Whenever a line below holds the word "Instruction", copy that line.

Items from a data source:
━━━━━━━━━━━━━━━━━━━━

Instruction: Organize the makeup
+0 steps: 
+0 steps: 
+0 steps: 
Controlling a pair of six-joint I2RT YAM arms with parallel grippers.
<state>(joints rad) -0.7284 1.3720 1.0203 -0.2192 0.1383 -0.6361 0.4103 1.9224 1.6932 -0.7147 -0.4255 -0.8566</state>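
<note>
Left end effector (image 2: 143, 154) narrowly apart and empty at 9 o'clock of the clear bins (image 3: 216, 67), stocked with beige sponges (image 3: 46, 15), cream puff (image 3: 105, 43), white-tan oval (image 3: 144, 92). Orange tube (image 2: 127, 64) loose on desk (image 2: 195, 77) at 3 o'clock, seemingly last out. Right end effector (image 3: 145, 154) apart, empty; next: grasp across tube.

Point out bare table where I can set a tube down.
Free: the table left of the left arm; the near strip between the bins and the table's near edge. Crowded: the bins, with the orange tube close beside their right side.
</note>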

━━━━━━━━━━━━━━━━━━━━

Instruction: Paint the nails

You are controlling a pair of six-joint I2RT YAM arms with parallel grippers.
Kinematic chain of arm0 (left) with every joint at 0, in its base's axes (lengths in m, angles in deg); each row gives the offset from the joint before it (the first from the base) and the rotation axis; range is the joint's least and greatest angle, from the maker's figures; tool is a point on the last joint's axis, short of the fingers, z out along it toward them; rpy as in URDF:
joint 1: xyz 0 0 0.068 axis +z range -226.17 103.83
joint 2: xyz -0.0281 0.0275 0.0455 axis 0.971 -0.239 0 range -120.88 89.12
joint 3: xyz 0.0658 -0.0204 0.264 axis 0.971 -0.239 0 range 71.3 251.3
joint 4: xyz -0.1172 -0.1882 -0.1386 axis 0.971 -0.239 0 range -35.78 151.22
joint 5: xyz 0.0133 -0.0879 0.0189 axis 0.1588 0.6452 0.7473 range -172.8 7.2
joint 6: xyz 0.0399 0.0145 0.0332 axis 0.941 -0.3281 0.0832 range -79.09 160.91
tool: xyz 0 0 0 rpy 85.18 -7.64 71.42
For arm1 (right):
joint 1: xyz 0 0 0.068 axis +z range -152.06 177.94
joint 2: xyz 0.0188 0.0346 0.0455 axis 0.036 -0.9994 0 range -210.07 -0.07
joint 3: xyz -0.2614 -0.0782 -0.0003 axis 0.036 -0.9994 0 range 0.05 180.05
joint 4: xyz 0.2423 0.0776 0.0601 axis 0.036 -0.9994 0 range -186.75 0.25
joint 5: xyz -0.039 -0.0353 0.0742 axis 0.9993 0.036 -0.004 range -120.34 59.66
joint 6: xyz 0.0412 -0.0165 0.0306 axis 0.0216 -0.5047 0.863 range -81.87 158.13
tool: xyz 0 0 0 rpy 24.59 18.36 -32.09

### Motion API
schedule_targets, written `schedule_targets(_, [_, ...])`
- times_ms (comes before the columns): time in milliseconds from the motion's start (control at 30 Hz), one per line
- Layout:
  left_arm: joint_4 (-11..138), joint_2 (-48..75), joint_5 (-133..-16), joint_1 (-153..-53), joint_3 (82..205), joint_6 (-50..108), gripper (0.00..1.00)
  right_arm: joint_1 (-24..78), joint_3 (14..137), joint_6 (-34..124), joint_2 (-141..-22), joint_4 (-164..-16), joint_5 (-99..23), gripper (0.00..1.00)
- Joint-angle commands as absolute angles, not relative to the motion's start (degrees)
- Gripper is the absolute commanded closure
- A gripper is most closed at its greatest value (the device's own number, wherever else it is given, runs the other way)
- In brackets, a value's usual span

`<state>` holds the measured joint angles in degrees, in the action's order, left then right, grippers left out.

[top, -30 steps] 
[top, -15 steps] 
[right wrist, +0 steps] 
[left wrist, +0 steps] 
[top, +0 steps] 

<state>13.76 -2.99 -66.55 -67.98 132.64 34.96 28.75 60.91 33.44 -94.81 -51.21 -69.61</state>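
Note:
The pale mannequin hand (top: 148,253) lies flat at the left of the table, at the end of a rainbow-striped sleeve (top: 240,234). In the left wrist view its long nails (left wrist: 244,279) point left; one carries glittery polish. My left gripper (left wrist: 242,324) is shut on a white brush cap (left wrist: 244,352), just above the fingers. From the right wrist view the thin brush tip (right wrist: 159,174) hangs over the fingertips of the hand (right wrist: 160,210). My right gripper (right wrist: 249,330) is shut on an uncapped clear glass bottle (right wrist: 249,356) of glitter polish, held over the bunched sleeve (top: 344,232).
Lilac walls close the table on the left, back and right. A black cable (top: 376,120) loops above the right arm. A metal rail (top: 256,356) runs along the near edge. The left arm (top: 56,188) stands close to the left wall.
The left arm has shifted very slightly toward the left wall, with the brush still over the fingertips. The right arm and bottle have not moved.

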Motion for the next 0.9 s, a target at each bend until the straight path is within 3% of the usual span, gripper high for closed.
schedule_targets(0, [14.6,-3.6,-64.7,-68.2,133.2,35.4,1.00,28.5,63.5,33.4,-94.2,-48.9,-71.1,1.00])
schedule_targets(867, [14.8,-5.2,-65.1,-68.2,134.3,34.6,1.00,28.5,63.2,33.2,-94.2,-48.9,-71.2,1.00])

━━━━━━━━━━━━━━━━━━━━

» SOLUTION TO THE PROBLEM
Instruction: Organize the makeup
Instruction: Paint the nails

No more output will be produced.